**WHAT THIS TASK INVOLVES:**
Report the number of lines holding "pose" in the material below, and nothing more.

**DATA TO EXAMINE:**
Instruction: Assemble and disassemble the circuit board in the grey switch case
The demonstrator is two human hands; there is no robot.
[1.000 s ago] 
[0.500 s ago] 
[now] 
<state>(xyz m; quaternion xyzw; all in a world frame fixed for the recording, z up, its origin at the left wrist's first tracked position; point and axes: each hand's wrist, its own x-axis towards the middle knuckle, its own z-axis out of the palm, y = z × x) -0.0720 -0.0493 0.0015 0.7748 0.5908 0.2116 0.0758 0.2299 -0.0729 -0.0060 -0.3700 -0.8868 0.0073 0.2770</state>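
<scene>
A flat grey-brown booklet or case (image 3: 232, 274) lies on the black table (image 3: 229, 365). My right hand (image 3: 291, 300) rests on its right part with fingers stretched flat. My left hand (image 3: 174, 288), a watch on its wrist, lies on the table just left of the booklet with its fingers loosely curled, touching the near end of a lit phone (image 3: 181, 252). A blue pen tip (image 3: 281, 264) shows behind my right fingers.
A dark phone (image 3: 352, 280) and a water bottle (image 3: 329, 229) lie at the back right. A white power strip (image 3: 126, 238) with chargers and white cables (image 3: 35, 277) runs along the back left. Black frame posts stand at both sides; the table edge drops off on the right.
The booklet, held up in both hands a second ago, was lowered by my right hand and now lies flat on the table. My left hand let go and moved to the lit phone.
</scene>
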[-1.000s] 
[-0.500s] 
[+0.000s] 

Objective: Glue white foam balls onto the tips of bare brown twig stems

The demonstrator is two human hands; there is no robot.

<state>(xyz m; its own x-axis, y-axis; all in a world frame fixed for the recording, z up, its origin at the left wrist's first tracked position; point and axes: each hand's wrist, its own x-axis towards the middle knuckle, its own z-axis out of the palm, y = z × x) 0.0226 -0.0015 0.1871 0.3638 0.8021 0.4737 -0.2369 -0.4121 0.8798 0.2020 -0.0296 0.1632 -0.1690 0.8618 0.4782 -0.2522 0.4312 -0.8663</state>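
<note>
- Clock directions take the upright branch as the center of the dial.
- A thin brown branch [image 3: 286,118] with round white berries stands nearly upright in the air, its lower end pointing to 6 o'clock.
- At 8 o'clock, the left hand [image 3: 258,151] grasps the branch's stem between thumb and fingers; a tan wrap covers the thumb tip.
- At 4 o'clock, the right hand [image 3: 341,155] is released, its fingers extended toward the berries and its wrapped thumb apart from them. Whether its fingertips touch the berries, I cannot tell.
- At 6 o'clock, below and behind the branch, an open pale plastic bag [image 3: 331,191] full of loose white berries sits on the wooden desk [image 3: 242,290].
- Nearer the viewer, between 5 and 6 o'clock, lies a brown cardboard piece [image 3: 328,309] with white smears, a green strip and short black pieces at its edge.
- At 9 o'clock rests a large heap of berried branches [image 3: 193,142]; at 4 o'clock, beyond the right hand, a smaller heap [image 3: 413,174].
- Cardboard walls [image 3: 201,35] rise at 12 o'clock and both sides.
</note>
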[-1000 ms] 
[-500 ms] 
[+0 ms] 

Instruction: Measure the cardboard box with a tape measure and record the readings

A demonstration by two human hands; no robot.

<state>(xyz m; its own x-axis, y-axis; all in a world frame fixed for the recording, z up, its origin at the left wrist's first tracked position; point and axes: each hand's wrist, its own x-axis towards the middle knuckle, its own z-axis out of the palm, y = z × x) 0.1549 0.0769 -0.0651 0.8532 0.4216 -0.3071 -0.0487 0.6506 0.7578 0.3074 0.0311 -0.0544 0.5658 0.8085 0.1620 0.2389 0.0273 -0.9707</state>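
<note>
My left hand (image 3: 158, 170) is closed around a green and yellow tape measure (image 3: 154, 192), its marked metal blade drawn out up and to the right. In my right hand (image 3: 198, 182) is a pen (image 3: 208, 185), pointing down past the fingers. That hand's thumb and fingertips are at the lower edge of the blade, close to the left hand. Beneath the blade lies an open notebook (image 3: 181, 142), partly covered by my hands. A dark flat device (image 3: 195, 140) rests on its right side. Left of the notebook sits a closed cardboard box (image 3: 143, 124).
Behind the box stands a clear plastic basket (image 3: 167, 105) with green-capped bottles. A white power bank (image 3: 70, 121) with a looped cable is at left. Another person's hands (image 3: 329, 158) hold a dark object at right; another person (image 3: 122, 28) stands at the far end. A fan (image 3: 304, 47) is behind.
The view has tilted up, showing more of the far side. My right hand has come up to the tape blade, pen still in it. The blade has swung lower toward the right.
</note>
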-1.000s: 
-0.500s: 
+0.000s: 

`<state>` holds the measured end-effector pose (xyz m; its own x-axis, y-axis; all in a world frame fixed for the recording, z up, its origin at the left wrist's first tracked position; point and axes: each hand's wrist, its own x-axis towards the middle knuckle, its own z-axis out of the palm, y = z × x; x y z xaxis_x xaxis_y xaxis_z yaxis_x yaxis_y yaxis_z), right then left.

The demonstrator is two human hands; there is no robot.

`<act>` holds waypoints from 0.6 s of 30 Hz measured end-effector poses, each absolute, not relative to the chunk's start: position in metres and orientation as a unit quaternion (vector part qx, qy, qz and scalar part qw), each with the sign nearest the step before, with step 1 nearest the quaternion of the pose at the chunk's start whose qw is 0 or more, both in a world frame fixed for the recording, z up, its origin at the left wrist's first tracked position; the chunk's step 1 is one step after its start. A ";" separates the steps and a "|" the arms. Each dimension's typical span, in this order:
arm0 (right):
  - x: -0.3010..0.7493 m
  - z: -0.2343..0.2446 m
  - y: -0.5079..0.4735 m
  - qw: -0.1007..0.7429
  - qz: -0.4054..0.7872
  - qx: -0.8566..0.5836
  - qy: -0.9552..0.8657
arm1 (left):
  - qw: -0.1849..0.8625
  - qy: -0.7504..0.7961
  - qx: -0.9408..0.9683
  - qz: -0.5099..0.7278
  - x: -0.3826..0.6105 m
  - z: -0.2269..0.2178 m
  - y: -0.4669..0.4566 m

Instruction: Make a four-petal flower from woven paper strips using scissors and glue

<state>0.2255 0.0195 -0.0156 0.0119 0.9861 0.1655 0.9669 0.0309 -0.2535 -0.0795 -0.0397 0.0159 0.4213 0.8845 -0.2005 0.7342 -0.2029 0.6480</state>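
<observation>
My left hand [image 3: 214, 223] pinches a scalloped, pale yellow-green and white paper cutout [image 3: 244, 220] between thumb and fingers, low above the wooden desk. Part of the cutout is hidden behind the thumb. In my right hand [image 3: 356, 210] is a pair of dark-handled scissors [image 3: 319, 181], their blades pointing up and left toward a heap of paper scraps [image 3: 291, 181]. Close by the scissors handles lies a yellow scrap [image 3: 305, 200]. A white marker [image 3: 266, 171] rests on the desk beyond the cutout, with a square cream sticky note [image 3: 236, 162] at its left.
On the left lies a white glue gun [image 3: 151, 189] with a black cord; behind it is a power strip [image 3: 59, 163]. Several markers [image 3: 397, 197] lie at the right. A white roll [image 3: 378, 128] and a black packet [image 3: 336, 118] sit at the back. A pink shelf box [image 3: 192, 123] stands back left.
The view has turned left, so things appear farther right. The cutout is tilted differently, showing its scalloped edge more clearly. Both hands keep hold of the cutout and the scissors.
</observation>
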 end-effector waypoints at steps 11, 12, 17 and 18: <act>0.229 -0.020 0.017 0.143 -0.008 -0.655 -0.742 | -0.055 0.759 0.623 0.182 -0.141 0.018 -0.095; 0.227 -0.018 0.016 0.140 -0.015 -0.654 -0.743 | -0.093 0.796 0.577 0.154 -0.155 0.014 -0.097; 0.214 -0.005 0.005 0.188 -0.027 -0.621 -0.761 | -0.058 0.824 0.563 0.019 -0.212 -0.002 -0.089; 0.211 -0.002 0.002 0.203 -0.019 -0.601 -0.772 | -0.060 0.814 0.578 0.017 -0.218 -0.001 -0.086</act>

**ANSWER SECTION:**
2